YARIŞ ŞİMDİ BAŞLIYOR

Aday adaylığı süreci, önceki gün Cumhurbaşkanı Recep Tayyip Erdoğan'ın aday isimlerini ilan etmesiyle son buldu ve asil yarış şimdi başlıyor. Hem adaylar için hem de aday adayları için.

***

Adaylar kalan kısa zamanda kendilerini ve projelerini vatandaşa anlatabilmek rakiplerinden bir adım veya bir kaç adım öne geçerek 31 Mart’ta zafere ulaşabilmek için yoğun mesai harcayacaklar. Yani kampanya dönemi olarak gördüğümüz süreyi çok yoğun geçirecekler.

***

Elbette birçoğu zaten aday olacakmış gibi her türlü hazırlığını yapmıştı ancak yine de resmi aday olarak vatandaşın karşısına çıkabilmek, onlara aday olarak söz verebilmek çok daha farklı olur. Tabi onları en çok zorlayacak olan meselelerden birisi de meclis üyeliği listesi.

***

Her siyasi partide onlarca hatta yüzlerce isim sıralamaya girebilmek için müracaat etti. Bir de müracaat etmeyip teşkilatların kontenjanı olacağını düşünürsek o listeyi hazırlayanın yerinde olmayı asla istemem. Çünkü o kadar aday arasından işinin ehli olanları bulmak, yol arkadaşı olarak seçim yapmak hiç kolay olmayacak çünkü.

***

Burada da ehliyet, liyakat ve bulunduğu bölgeye hizmet edebilecek olanı seçmek çok çok önemli elbette. Adayların kampanya sürecinde belki de en çok zorlanacakları durumlardan bir tanesi bu.
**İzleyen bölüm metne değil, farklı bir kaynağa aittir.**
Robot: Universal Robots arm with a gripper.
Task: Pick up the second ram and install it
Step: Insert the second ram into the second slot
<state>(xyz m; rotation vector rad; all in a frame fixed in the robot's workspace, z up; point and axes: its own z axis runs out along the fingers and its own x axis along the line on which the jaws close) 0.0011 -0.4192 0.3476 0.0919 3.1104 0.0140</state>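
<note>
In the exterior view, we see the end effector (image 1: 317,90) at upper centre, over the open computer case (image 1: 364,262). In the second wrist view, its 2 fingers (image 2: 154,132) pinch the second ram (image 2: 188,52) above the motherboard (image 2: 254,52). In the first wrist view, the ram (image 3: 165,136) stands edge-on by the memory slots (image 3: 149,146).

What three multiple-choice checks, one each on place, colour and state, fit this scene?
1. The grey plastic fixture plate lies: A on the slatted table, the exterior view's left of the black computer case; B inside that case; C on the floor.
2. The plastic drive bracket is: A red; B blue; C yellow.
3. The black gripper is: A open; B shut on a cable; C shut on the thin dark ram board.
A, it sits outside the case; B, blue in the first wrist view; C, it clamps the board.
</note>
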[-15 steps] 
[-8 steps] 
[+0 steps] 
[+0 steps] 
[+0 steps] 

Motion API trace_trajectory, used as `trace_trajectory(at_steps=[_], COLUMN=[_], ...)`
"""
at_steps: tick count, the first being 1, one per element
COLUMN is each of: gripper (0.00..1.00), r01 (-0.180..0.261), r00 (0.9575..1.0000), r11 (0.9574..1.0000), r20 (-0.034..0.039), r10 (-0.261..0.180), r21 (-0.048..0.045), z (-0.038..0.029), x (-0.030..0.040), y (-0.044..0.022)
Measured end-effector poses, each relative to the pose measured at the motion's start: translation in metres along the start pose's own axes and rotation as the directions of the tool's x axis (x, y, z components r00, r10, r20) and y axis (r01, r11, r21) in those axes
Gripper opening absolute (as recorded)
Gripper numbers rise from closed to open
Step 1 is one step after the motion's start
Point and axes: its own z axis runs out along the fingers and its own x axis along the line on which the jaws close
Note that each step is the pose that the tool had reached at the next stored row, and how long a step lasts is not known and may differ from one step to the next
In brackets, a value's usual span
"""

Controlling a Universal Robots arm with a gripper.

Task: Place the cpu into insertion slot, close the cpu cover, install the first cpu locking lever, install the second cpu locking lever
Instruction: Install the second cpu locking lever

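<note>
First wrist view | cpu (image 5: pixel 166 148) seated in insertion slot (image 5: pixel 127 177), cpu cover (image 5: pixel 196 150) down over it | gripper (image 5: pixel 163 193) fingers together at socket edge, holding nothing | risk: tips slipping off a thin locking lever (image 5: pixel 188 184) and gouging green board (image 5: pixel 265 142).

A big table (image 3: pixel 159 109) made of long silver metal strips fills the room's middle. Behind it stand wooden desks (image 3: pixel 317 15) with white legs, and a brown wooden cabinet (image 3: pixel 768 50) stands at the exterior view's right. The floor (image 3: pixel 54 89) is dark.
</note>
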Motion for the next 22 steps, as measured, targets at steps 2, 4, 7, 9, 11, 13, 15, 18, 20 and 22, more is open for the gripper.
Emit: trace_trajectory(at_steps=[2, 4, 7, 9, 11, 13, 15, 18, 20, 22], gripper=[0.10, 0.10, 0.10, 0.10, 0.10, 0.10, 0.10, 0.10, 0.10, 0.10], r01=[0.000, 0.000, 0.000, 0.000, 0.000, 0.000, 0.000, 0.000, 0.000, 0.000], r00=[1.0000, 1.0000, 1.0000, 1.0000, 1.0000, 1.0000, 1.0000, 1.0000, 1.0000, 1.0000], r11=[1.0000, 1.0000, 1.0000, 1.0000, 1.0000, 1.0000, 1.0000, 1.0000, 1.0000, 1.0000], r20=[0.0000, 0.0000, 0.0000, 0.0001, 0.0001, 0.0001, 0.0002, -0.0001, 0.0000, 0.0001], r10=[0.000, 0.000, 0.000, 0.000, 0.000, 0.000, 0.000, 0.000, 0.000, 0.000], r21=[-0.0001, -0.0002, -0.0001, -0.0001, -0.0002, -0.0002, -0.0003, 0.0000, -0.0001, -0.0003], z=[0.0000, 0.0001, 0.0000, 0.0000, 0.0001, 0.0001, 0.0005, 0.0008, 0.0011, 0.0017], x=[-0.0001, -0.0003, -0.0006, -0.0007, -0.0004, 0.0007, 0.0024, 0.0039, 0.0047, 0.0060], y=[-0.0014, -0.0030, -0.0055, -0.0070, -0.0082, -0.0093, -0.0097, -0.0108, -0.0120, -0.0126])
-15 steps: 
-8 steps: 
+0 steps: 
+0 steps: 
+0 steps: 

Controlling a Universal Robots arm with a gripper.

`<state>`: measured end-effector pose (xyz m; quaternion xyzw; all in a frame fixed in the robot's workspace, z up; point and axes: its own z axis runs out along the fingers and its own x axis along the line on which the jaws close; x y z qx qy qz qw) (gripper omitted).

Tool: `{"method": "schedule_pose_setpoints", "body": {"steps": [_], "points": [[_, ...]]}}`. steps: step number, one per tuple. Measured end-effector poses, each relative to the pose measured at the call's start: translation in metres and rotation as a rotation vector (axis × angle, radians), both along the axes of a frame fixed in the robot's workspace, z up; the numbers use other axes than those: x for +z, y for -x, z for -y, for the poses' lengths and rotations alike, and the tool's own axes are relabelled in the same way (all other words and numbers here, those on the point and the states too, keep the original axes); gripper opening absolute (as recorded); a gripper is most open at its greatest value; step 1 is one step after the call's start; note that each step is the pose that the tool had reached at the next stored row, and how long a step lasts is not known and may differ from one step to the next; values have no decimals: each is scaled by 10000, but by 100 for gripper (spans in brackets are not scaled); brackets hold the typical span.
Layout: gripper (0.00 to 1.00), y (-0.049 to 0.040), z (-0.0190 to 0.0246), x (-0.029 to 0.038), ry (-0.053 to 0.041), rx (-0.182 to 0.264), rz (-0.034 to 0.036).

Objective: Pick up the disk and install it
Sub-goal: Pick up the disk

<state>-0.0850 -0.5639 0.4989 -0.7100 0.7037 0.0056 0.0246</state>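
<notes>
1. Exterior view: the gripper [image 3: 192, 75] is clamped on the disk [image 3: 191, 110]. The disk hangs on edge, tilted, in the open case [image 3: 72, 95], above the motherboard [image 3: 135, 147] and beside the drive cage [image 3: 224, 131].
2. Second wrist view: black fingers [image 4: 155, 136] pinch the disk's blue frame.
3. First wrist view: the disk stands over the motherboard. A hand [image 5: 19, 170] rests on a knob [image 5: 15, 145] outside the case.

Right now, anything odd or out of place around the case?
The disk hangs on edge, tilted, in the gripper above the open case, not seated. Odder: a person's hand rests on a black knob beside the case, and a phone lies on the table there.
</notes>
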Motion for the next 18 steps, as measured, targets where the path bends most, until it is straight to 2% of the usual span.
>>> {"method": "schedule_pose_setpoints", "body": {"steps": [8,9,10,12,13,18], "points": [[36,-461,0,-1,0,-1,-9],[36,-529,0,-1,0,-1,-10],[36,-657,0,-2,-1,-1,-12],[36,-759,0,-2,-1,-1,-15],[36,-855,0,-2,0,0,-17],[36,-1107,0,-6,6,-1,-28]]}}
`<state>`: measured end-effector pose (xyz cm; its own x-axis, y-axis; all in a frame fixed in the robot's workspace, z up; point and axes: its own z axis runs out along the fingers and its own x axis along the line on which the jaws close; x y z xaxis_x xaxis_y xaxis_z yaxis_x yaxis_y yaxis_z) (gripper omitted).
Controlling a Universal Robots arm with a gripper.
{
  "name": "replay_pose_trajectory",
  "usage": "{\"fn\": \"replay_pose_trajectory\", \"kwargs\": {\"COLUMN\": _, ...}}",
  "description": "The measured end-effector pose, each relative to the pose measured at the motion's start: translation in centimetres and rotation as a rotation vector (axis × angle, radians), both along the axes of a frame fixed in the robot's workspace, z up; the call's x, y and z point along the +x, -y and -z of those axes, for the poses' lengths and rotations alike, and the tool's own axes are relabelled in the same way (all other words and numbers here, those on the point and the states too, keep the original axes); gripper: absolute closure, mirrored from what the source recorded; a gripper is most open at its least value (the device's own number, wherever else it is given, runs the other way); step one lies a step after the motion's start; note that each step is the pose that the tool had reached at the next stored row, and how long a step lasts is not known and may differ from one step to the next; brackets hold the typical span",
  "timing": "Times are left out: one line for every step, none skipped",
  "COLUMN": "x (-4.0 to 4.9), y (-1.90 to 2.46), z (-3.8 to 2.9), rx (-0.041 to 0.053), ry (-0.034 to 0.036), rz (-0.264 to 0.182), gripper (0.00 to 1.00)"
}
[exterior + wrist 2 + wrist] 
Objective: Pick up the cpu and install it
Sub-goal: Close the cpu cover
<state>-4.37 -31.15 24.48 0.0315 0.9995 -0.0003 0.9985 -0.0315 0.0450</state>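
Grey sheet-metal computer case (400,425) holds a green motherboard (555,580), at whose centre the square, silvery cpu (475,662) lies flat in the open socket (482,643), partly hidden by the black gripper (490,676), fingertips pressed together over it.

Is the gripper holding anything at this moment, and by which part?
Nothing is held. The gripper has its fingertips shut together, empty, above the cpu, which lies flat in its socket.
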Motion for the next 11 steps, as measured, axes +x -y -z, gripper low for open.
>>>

Adaylar bu zorluğu yaşayacaklar da peki aday adayları?

***

Onlar zannetmeyin ki ununu eleyip elek asacaklar. Onların işi çok çok daha zor. Çünkü şimdi her birisi nefisleri ile yarışacak. "Benim ismim açıklanmadı, aslında hak eden bendim, sahada güçlü idik ama kulis zayıf olunca kaybettik" gibi cümlelerle yeni sayfa açabilmek için vicdan rahatlaması yapacaklar.

***

Bazıları da ya çevresindeki şakşakçıların, yalakaların gazına gelip başka yerden aday olma girişiminde bulunacaklar ya da kazanamadıysam kaybettiren olurum anlayışı ile aday adaylığı sürecinde "onlarda bizim kardeşimiz, değerimiz, elbette onlar da layıkıyla bu işi yapabilir" dedikleri kişilere zarar vermenin bir yolunu bulmaya çalışacaklar.

***

Bu sözlerim elbette hepsi için geçerli değil ama koltuk ve makam hırsı, dava ve hizmet adamlığının önüne geçenleri tarihte gördüğümüz örnekler gibi bu günlerde görebiliriz.

***

Elbette herkesin ve her kesimin beklentileri karşılanamaz ancak siyasette de uzun soluklu yol yürüyenlerin de kazandığı gün gibi aşikardır. Günü birlik düşünüp basit hesap yapanlar ise her zaman olduğu gibi kaybetmeye mahkumdur.